Defending Against Knowledge Poisoning Attacks During Retrieval-Augmented Generation
Kennedy Edemacu 1, Vinay M. Shashidhar 2, Micheal Tuape 3, Dan Abudu 4, Beakcheol Jang 5, Jong Wook Kim 6
1 The City University of New York
2 Northern Michigan University
Published on arXiv
2508.02835
Data Poisoning Attack
OWASP ML Top 10 — ML02
Prompt Injection
OWASP LLM Top 10 — LLM01
Key Finding
FilterRAG and ML-FilterRAG effectively mitigate PoisonedRAG attacks while maintaining performance close to undefended baseline RAG systems, and work under black-box LLM access unlike prior white-box-only defenses.
FilterRAG / ML-FilterRAG
Novel technique introduced
Retrieval-Augmented Generation (RAG) has emerged as a powerful approach to boost the capabilities of large language models (LLMs) by incorporating external, up-to-date knowledge sources.

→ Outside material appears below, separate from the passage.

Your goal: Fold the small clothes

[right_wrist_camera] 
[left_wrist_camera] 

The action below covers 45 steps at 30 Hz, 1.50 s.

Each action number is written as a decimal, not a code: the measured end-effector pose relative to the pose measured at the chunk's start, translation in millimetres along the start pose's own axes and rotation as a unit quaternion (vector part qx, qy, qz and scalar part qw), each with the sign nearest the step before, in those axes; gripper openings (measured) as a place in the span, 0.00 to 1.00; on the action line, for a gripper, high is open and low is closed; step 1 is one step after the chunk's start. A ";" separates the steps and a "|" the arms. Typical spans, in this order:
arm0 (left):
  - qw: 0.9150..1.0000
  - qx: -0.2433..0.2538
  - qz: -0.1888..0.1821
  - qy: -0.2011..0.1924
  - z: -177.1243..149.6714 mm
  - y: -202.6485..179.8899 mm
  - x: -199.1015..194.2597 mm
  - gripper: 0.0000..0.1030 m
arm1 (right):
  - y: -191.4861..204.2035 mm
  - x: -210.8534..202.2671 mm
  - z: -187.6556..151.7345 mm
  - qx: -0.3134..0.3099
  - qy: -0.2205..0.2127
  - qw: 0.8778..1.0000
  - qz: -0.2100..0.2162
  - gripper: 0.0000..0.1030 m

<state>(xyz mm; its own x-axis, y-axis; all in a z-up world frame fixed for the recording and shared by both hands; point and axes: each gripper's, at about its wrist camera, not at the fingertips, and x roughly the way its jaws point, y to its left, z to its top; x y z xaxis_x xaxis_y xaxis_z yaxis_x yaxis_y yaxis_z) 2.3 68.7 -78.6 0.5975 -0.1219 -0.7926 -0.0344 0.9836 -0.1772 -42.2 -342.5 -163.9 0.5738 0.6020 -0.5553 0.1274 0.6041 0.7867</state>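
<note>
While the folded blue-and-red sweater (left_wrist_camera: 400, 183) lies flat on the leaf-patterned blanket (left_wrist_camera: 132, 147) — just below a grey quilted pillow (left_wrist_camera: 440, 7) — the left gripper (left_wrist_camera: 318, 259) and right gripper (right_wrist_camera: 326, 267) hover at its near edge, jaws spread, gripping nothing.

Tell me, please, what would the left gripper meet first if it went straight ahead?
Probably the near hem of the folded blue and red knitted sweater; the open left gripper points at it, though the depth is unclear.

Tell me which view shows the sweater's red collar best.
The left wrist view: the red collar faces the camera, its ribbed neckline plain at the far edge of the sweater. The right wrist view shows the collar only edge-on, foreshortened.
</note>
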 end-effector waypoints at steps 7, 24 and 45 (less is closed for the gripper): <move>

However, this introduces a potential vulnerability to knowledge poisoning attacks, where attackers can compromise the knowledge source to mislead the generation model. One such attack is the PoisonedRAG in which the injected adversarial texts steer the model to generate an attacker-chosen response to a target question. In this work, we propose novel defense methods, FilterRAG and ML-FilterRAG, to mitigate the PoisonedRAG attack. First, we propose a new property to uncover distinct properties to differentiate between adversarial and clean texts in the knowledge data source. Next, we employ this property to filter out adversarial texts from clean ones in the design of our proposed approaches. Evaluation of these methods using benchmark datasets demonstrate their effectiveness, with performances close to those of the original RAG systems.
Key Contributions
- Proposes Freq-Density, a novel property measuring word concentration relative to query-answer pairs, to distinguish adversarial from clean RAG knowledge texts
- Introduces FilterRAG, a threshold-based filtration component that removes adversarial texts from retrieved context before LLM generation
- Introduces ML-FilterRAG, a machine learning classifier using multiple features for more robust adversarial text detection, addressing threshold-selection limitations of FilterRAG
🛡️ Threat Analysis
PoisonedRAG involves injecting adversarial texts into the RAG knowledge database — a form of data/corpus poisoning where the knowledge source is compromised to manipulate downstream outputs. FilterRAG and ML-FilterRAG sanitize the poisoned knowledge source.